The first and second non-contact switches may comprise any suitable non-contact switch (i.e. a switch that does not rely on mechanical contact to change state). For example the non-contact switches could be light sensors or infrared sensors. In other examples the non-contact switches could be magnetic switches. In some examples, at least one of the first and second non-contact switches comprises a reed switch. Additionally or alternatively, in some examples at least one of the first and/or second non-contact switches may comprise a radar sensor or an inductive sensor.

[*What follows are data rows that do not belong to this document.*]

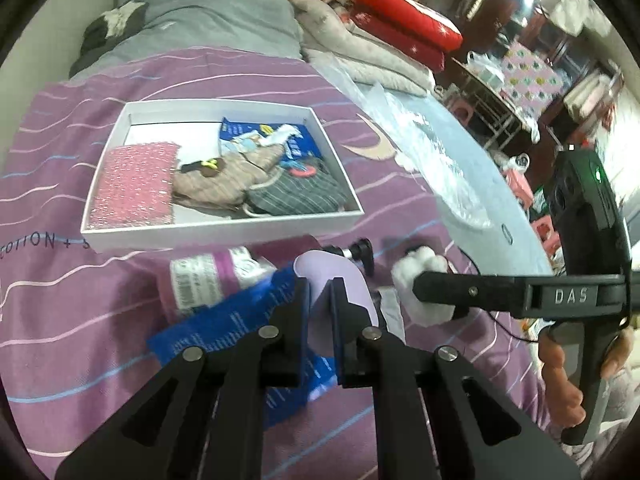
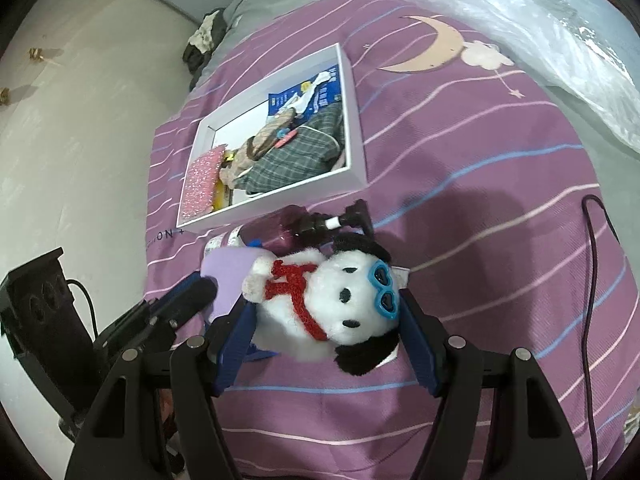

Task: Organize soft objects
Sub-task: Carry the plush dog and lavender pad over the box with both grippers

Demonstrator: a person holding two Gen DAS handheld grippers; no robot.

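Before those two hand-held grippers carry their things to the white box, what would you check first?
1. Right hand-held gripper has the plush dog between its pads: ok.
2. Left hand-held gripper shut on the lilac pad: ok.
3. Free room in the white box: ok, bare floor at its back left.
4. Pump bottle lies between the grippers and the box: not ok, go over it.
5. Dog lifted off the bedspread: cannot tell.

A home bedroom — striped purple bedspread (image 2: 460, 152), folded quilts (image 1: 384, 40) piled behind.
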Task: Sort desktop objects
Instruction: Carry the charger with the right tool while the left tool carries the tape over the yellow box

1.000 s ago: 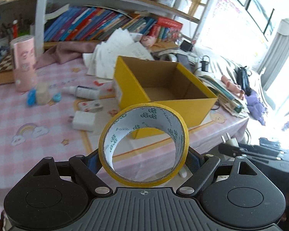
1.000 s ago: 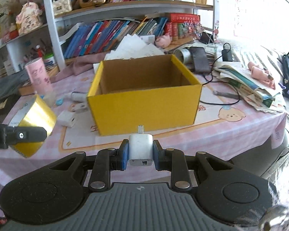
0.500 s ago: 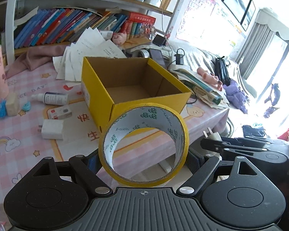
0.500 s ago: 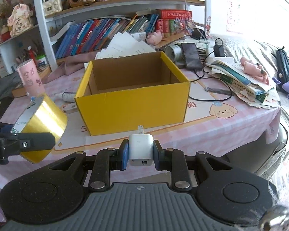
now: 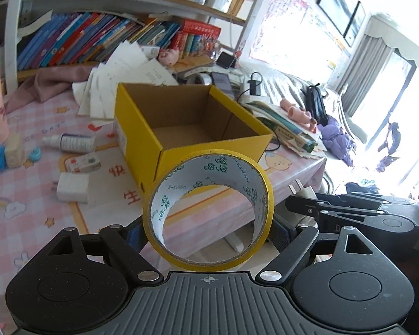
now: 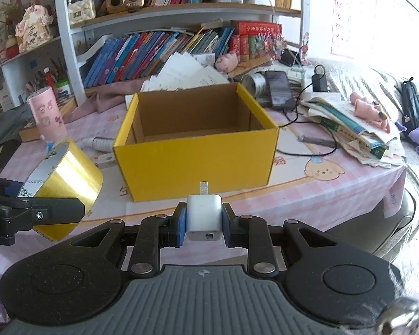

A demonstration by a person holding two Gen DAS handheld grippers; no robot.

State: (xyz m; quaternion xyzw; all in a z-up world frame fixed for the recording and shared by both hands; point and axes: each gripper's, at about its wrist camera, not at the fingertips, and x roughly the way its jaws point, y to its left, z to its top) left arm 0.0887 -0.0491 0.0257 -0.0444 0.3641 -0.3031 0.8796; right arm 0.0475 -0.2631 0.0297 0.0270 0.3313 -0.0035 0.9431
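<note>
- Left gripper (image 5: 208,230) is shut tight on a roll of yellow tape (image 5: 208,212). The roll stands on its edge btw the two fingers, w/ its hole facing the camera. Inside of the roll is white w/ green marks.
- In the right view the same tape roll (image 6: 65,178) shows from its shiny yellow side. It's up in the air at the near left edge of the table, held by the left gripper (image 6: 33,215).
- Right gripper (image 6: 204,220) is squeezed shut on a small white charger (image 6: 204,216). Its plug prongs point away, toward the box. The charger is in the air, in front of the table edge.
- In the left view the right gripper (image 5: 349,212) sits low on the right, off the table.
- The table (image 5: 22,223) has a pink checked cloth w/ rainbows & stars.
- Yellow box (image 6: 195,156) stands open in the middle of the table. It's brown inside, & nothing shows in it.
- Left of the box: a white block (image 5: 72,187), a small pack (image 5: 85,163) & a little bottle (image 5: 69,142) lying on its side.
- Further left, a pink cup (image 6: 47,114) stands up.
- Right of the box: a pile of books & papers (image 6: 354,131) w/ a black wire near it.
- At the back: loose white papers (image 6: 184,72), then a shelf full of books (image 6: 153,53).
</note>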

It is believed that the use of AC monitoring to identify an open non-contact switch is independently inventive and so from a fifth aspect of the present disclosure there is provided an elevator system comprising: a plurality of hoistway doors and a corresponding plurality of sets of non-contact switches, each set arranged to detect when a respective hoistway door is open; and a monitoring device; wherein: each set of non-contact switches comprises at least one non-contact switch, and at least one further electronic component connected in parallel with the non-contact switch so that each set of non-contact switches comprises a unique AC electrical property; the sets of non-contact switches are connected in series to form an electrical path; and the monitoring device is arranged to measure an AC electrical property of the electrical path to detect and identify an open hoistway door.


From a sixth aspect of the present disclosure there is provided a method of operating an elevator system comprising: a plurality of hoistway doors and a corresponding plurality of sets of non-contact switches, each set arranged to detect when a respective hoistway door is open; and wherein: each set of non-contact switches comprises at least one non-contact switch, and at least one further electronic component connected in parallel with the non-contact switch so that each set of non-contact switches comprises a unique AC electrical property; the sets of non-contact switches are connected in series to form an electrical path; and the method comprises: measuring an AC electrical property of the electrical path to detect and identify an open hoistway door.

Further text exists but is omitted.